If you're using SaaS tools to manage support, sales, marketing, revenue and other business functions you know your data is constantly changing. To keep your dashboards up to date, Meltano provides Orchestration using Apache Airflow.
When a new pipeline schedule is created using the UI or CLI, a DAG is automatically created in Airflow as well, which represents "a collection of all the tasks you want to run, organized in a way that reflects their relationships and dependencies".
Airflow is automatically installed when the Meltano UI is launched for the first time, and the scheduler automatically runs in the background while Meltano UI is running.
If you're not using Meltano UI, you'll need to install Airflow manually:
Change directories so that you are inside your Meltano project, and then run the following command to make Airflow available to use via meltano invoke
meltano add orchestrator airflow
Now you have Airflow installed, let's create a simple example schedule to confirm everything is working correctly.
To regularly schedule your ELT to run, use the "Pipeline" interface in the UI, or the following command:
meltano schedule [SCHEDULE_NAME] [EXTRACTOR_NAME] [TARGET_NAME] [INTERVAL]
Example:
meltano schedule carbon__sqlite tap-carbon-intensity target-sqlite @daily
Now that you've scheduled your first DAG, you can load the "Pipeline" page in the UI and see it show up.
You are free to interact with Airflow directly through its own UI. You can start the web like this:
meltano invoke airflow webserver -D
By default, you'll only see Meltano's pipeline DAGs here, which are created automatically using the dynamic DAG generator included with every Meltano project, located at orchestrate/dags/meltano.py
.
You can use the bundled Airflow with custom DAGs by putting them inside the orchestrate/dags
directory, where they'll be picked up by Airflow automatically. To learn more, check out the Apache Airflow documentation.

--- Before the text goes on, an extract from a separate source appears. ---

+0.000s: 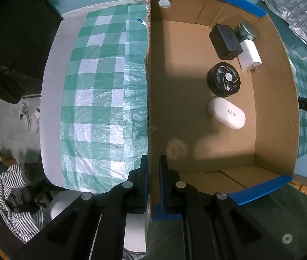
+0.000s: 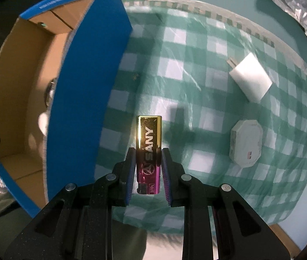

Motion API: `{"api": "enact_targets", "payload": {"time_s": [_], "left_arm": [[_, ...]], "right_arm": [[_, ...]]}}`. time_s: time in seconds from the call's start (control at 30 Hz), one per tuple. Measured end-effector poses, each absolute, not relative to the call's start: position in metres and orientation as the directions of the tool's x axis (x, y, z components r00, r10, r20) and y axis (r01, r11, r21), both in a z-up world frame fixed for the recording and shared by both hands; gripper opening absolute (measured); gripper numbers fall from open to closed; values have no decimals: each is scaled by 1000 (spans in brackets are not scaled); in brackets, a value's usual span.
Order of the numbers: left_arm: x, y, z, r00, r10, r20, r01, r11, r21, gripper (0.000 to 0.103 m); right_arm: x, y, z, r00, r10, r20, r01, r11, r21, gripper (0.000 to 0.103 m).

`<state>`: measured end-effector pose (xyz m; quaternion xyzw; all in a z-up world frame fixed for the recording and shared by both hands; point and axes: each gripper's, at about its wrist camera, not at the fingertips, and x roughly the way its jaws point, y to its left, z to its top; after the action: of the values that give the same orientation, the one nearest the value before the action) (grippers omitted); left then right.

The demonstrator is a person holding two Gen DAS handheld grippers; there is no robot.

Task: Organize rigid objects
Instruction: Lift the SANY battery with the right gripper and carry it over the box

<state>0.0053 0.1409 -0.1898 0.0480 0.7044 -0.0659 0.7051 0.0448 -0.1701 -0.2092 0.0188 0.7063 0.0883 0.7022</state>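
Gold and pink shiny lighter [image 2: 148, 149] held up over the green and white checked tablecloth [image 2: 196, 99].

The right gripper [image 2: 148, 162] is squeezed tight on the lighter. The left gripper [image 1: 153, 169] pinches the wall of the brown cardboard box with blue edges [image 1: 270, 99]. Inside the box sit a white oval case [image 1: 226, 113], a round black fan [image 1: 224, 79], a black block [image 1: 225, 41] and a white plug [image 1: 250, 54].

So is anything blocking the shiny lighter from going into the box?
Only the box's blue side wall stands between the lighter, held in the right tool, and the inside of the box. It has to go over that wall. The opening above looks clear.
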Motion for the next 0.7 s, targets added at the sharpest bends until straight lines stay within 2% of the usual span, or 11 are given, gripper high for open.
{"api": "enact_targets", "payload": {"time_s": [0.7], "left_arm": [[7, 143, -189, 2, -29, -1000, 145, 989, -29, 8]], "right_arm": [[79, -109, -128, 69, 236, -969, -276, 938, 209, 22]]}}
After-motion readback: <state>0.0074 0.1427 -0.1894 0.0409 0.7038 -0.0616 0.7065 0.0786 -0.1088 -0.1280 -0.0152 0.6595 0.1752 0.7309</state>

Meltano's use of Airflow will be unaffected by other usage of Airflow as long as orchestrate/dags/meltano.py
remains untouched and pipelines are managed through the dedicated interface.
Currently, meltano invoke
gives you raw access to the underlying plugin after any configuration hooks.
View 'meltano' dags:
meltano invoke airflow list_dags
Manually trigger a task to run:
meltano invoke airflow run --raw meltano extract_load $(date -I)
Start the Airflow UI: (will start in a separate browser)

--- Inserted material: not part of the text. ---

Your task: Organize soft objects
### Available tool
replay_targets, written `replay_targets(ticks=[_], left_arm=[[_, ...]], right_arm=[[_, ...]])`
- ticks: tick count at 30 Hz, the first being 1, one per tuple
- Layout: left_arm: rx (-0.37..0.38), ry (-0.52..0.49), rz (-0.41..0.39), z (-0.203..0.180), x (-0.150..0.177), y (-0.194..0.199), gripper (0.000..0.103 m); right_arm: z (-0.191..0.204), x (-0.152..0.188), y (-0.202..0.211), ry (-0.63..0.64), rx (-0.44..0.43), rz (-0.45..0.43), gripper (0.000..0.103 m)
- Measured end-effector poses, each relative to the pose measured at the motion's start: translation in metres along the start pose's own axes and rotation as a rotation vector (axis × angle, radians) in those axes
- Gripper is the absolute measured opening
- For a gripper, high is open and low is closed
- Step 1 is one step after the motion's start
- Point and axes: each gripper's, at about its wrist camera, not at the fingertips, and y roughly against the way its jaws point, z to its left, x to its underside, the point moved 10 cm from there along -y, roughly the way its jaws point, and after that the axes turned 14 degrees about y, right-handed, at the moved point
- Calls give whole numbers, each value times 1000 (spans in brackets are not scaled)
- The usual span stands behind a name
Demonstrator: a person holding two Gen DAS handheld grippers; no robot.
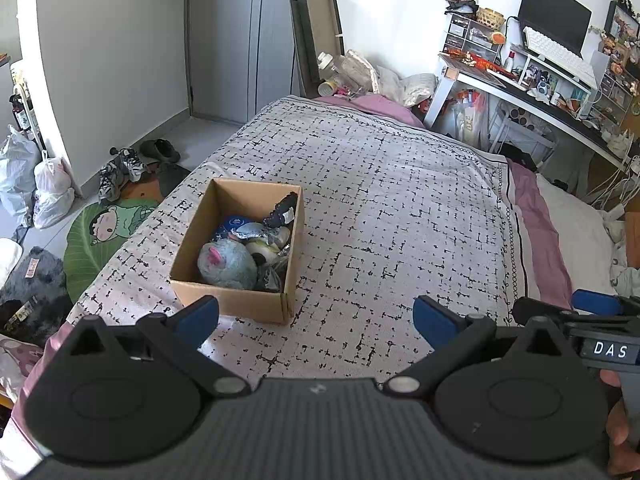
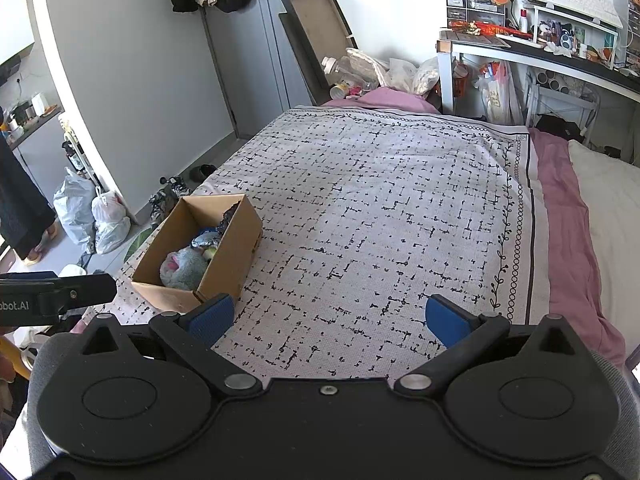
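Both the left hand-held gripper (image 1: pixel 316 318) and the right hand-held gripper (image 2: pixel 330 316) hang wide and empty above the patterned bedspread (image 1: pixel 400 200). The soft toys, including a blue-grey plush (image 1: pixel 226 266), already fill the cardboard box (image 1: pixel 236 304) near the bed's left edge. A careless nudge could likely push the box off.

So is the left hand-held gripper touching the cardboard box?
Apart. In the right wrist view, the left hand-held gripper ends short of the cardboard box, with bedspread showing between them.
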Motion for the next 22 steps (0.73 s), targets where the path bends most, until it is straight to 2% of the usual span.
replay_targets(ticks=[19, 22], left_arm=[[-7, 0, -11, -2, -2, 2, 102], [12, 0, -15, -3, -3, 0, 102]], right_arm=[[-2, -6, 2, 9, 1, 1, 103], [0, -5, -1, 8, 2, 7, 103]])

meltano invoke airflow webserver -D
Start the Airflow scheduler, enabling background job processing if you're not already running Meltano UI:
meltano invoke airflow scheduler -D
Trigger a dag run:
meltano invoke airflow trigger_dag meltano
Airflow is a full-featured orchestrator that has a lot of features that are currently outside of Meltano's scope. As we are improving this integration, Meltano will facade more of these feature to create a seamless experience using this orchestrator. Please refer to the Airflow documentation for more in-depth knowledge about Airflow.